I tried the null initializer and it didn't help.
Every time I get this error I just revert the last migration by 'Update-Database -TargetMigration: 'my last working migration'' and that fixes the problem.
I tried some debugging to add some more data:
using (var db = new TasksJobsDbContext())
{
Log.DebugFormat("compatible (with metadata): {0}", db.Database.CompatibleWithModel(true));
Log.DebugFormat("compatible: {0}", db.Database.CompatibleWithModel(false));
Log.DebugFormat("exists: {0}", db.Database.Exists());
db.Database.Initialize(true);}
What I get is (initializer set do Database.SetInitializer(null);
or to Database.SetInitializer(new CreateDatabaseIfNotExists());, same results for both)
: false, false, true, then this exception again...
I'm using VS2013, EF 6.9.6.0, Code First, MySQL, and this is my first project with EF (went pretty well up until now).
So, as we've found in comments everything seems ok, except the error itself..
I can't guess the actual reason of it, but have some proposals to mitigate the outcome.
Generate scripts for all the data you have (SQL management studio has such possibility, for example), delete your db, run all the migrations for db creation, restore data and work like this never happened (actually I've never met such a weird behaviour before, so with high probability it will not repeat)
Delete your MigrationHistory table and all the migrations (code and resources), then create migration starting from actual db state with use of -IgnoreChanges flag for add-migration command.

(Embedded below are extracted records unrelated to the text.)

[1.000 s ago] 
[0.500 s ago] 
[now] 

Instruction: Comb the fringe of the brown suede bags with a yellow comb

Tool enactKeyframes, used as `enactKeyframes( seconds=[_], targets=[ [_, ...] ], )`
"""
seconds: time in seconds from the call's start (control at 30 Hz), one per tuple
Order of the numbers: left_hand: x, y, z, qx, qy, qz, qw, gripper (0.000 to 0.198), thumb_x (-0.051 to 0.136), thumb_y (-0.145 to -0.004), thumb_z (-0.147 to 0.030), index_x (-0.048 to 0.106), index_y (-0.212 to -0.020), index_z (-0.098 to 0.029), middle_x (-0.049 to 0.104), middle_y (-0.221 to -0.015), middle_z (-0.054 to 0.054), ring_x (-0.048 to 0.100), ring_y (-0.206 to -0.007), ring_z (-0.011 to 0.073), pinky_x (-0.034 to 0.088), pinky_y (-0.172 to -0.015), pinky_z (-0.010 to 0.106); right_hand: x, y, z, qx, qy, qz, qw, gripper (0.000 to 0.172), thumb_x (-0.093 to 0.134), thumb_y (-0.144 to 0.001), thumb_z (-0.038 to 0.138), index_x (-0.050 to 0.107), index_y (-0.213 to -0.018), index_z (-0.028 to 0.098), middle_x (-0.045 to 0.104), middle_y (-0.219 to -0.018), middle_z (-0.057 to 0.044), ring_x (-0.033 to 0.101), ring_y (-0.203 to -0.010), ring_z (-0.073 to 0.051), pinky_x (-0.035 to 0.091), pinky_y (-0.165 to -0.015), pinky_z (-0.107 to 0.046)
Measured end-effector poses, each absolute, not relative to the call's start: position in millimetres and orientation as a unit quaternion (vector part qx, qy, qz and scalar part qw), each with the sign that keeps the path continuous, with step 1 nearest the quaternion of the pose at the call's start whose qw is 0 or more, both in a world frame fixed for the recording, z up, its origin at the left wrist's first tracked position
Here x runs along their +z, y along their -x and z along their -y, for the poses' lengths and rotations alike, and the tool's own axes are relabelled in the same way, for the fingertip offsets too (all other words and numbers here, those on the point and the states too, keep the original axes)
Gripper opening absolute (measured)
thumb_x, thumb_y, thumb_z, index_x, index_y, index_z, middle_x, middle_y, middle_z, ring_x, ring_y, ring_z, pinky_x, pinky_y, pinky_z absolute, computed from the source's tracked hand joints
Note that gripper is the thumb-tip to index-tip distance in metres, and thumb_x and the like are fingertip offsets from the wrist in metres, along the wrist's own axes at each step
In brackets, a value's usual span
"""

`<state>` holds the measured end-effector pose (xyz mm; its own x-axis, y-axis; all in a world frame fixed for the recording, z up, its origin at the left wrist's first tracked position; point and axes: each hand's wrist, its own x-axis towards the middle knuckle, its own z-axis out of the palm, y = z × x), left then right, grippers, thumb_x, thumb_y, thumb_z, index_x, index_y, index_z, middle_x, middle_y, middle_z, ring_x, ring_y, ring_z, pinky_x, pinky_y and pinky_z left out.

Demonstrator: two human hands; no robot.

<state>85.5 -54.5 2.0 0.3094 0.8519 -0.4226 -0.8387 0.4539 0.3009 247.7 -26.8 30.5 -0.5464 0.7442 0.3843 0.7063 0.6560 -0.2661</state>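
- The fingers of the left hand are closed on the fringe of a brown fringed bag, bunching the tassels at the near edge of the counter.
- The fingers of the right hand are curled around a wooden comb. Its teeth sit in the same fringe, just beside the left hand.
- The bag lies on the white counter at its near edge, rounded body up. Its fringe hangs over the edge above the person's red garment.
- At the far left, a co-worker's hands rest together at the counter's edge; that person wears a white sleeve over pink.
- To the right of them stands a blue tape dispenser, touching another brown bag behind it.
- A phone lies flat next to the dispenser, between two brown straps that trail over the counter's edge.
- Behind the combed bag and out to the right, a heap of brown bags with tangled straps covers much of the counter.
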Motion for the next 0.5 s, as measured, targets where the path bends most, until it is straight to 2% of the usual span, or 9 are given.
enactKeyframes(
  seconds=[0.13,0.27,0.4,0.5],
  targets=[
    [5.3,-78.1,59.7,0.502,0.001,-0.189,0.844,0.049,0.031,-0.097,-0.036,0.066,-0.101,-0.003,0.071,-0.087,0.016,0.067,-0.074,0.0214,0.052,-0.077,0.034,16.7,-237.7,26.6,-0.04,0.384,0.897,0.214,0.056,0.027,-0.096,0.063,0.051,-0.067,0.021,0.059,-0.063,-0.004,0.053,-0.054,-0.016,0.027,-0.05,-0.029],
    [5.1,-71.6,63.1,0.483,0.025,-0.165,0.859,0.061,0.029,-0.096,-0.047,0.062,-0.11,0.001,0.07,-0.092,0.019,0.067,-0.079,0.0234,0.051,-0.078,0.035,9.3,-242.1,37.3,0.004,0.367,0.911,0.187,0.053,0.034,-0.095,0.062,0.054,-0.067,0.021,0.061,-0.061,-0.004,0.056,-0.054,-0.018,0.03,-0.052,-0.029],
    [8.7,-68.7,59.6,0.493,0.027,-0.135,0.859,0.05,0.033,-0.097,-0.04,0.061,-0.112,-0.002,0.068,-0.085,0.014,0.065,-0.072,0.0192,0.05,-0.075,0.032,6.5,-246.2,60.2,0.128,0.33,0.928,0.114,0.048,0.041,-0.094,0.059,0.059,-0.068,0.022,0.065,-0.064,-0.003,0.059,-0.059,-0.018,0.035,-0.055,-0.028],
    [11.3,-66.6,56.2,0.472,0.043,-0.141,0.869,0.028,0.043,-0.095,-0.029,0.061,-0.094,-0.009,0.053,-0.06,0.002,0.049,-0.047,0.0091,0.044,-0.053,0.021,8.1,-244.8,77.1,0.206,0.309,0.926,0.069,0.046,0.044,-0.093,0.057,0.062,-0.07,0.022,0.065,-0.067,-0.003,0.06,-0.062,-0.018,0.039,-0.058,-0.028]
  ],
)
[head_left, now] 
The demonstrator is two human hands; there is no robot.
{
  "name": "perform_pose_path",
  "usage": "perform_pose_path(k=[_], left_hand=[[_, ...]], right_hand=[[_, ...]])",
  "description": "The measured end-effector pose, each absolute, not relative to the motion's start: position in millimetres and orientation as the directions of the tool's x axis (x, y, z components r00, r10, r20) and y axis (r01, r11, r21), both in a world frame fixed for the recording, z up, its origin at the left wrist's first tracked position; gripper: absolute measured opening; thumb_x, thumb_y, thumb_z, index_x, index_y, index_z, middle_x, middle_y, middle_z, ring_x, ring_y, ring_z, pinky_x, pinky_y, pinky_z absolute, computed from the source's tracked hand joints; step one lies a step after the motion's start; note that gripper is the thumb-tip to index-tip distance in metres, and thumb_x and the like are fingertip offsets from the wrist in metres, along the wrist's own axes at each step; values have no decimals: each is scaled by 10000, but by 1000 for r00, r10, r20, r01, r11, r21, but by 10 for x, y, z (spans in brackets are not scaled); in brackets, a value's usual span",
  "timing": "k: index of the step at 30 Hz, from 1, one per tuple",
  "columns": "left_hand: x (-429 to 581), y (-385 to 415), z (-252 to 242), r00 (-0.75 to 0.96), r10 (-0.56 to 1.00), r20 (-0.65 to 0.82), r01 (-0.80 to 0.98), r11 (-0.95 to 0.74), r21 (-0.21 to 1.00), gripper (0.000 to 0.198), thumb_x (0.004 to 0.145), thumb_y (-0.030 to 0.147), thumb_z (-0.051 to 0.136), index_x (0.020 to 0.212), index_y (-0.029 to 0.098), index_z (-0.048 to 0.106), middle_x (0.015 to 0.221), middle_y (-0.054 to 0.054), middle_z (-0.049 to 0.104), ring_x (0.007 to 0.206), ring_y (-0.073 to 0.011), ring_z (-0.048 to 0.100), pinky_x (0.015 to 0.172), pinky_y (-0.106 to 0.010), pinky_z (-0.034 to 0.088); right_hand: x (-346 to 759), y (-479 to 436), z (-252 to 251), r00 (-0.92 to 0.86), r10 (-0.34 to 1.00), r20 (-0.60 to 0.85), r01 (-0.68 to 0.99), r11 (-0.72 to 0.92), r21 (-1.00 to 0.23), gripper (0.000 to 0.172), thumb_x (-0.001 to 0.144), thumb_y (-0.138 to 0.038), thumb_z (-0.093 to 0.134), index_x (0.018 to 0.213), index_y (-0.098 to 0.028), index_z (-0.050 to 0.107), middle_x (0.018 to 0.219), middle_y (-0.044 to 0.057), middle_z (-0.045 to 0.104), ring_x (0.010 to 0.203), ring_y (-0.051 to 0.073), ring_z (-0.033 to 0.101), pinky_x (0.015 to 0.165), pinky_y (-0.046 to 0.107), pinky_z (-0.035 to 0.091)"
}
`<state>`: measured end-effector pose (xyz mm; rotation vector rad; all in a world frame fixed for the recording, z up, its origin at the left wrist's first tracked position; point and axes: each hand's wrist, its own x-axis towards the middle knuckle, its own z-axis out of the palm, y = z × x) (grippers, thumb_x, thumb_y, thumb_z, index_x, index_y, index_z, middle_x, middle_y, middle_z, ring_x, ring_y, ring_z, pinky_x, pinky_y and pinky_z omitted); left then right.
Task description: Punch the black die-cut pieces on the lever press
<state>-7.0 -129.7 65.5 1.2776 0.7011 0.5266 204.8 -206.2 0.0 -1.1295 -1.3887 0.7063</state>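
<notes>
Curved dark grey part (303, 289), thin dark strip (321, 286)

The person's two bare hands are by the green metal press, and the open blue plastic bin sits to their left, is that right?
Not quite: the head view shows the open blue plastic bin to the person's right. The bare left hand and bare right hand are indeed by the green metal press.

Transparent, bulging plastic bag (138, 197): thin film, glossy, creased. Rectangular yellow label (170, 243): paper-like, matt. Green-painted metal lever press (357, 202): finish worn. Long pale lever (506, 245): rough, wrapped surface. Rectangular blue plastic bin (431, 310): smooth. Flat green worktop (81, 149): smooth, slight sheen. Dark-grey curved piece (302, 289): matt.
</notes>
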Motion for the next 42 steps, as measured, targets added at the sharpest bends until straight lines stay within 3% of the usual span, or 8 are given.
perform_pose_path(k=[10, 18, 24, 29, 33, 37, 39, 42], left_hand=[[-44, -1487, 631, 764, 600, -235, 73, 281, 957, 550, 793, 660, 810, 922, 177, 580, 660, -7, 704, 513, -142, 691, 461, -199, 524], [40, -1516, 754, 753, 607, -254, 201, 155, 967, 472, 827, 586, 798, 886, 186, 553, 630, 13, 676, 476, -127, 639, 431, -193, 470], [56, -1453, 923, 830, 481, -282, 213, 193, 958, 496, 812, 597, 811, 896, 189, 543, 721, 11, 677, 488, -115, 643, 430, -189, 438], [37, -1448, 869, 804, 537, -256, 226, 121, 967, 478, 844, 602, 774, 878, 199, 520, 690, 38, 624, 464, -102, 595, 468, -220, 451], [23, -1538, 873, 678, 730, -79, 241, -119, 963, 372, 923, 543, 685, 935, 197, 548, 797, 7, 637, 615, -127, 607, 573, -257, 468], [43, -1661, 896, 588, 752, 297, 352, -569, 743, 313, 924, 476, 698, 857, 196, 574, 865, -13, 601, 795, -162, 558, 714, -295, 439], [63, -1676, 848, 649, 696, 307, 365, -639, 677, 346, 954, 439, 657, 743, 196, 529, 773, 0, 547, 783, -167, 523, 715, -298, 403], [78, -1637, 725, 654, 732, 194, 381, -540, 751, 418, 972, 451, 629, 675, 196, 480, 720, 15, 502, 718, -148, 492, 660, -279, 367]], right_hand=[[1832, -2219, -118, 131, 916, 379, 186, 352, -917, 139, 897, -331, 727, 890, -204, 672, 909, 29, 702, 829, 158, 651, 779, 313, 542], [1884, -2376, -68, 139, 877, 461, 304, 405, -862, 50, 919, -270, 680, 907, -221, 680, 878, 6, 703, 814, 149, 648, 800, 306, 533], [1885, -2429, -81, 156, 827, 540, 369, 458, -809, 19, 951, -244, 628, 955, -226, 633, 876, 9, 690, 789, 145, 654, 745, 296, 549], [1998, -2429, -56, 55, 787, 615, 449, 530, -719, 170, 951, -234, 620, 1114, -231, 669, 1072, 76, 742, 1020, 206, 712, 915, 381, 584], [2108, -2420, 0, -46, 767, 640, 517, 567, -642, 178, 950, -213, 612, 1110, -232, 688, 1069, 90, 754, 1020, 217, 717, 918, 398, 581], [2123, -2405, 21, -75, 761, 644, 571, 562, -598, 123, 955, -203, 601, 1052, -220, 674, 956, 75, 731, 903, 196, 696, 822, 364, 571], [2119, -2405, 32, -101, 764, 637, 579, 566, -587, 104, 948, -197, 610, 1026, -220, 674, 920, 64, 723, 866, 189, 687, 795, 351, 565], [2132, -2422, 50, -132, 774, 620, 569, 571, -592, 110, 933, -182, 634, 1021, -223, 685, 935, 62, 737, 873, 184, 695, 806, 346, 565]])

As written in docs for -IgnoreChanges.
Scaffolds an empty migration ignoring any pending changes detected in the current model. This can be used to create an
initial, empty migration to enable Migrations for an existing
database. N.B. Doing this assumes that the target database schema is
compatible with the current model.
But with this approach you won't be able to recreate your db on another server using migrations only.